Where does "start" occur in the listing? Copy every line that holds it.

#### Provided records ####

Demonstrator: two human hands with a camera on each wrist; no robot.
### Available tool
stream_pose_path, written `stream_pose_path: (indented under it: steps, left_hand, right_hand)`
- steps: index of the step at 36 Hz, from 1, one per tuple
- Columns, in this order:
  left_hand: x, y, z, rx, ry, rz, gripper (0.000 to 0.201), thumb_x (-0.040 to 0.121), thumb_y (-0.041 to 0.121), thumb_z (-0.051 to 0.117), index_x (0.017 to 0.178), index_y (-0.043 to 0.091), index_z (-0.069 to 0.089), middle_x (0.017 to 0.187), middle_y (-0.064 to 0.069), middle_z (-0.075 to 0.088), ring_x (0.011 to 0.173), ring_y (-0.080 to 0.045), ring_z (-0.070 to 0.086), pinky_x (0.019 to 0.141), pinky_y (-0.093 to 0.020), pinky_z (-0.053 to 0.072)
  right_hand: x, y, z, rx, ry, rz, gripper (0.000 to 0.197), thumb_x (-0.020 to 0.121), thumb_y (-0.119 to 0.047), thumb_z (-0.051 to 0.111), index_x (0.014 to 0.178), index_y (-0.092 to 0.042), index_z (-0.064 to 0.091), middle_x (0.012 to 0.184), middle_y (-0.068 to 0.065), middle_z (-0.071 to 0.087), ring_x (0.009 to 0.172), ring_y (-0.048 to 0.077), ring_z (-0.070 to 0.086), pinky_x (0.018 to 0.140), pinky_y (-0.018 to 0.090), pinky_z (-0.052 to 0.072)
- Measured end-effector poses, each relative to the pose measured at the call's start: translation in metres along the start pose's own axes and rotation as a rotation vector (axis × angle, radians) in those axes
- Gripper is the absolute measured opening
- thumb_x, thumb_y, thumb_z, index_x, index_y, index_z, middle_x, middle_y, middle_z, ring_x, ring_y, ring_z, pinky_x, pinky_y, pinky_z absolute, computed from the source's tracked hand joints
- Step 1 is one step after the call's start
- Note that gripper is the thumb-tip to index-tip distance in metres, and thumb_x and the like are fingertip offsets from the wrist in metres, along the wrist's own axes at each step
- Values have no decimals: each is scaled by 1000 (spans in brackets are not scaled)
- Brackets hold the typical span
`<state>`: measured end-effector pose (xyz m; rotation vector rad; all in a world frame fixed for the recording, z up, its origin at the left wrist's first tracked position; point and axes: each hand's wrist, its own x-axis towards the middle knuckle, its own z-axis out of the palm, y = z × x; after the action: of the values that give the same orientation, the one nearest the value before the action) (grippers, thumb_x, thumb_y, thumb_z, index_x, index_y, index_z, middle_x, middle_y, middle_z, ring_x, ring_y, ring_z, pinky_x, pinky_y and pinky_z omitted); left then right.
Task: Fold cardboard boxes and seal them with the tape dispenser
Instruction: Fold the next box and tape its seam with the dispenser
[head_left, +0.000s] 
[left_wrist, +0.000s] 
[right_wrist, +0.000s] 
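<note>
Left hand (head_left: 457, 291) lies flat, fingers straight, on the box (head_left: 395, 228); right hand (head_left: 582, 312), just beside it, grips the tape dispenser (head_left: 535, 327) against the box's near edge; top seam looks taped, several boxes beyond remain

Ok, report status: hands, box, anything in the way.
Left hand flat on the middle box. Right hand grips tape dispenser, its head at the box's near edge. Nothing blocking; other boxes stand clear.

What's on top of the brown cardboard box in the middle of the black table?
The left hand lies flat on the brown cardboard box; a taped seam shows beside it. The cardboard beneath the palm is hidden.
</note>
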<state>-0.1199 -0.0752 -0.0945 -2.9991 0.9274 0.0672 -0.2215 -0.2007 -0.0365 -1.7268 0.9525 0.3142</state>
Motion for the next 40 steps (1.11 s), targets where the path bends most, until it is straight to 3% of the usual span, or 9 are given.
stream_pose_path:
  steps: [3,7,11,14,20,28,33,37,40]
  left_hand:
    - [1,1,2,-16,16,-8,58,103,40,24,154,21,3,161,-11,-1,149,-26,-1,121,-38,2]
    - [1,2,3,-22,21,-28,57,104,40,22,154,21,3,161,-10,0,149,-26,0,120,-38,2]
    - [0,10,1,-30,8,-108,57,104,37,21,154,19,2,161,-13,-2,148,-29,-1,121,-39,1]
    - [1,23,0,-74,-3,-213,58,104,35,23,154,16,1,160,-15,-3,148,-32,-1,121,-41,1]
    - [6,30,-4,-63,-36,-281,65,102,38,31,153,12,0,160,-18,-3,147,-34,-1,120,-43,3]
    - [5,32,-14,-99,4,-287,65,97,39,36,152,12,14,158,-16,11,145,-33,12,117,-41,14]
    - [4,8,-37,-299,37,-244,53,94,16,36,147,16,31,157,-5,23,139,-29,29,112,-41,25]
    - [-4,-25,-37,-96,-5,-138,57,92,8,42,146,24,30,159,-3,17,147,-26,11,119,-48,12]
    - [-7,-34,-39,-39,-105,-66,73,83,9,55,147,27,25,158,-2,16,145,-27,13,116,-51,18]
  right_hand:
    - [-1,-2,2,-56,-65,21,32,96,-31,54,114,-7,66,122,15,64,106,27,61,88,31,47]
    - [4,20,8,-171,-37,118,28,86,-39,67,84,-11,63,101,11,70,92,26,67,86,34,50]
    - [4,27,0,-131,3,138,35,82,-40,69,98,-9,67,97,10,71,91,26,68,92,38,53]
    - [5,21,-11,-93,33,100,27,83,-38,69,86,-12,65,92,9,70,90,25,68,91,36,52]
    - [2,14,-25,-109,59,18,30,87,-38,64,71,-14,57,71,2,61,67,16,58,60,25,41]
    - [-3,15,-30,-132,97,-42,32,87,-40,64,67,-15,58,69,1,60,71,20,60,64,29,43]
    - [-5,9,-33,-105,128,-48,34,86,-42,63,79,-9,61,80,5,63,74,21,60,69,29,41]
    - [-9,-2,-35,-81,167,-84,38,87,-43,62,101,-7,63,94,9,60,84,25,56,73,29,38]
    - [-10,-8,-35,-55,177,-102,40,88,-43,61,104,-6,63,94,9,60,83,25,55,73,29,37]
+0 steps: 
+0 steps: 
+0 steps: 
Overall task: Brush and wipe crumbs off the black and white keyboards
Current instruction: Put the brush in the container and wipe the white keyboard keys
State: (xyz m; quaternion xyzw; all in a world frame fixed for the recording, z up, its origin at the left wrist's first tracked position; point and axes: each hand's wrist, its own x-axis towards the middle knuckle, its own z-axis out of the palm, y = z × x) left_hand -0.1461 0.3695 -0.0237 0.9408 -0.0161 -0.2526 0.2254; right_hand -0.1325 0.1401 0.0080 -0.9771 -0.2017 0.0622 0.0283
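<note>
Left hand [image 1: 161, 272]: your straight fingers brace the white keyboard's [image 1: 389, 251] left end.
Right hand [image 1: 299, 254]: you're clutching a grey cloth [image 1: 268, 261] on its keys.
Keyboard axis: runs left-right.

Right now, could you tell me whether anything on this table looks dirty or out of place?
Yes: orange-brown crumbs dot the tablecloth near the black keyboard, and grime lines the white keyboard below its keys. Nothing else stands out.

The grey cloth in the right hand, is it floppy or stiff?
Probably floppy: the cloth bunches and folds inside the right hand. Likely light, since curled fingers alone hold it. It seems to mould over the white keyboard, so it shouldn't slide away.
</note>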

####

- **Result of this task**:
- Measured end-effector poses, each relative to the pose measured at the call's start: translation in metres along the start pose's own axes and rotation as a rotation vector (axis × angle, radians) in those axes
- Step 1 is one step after the call's start

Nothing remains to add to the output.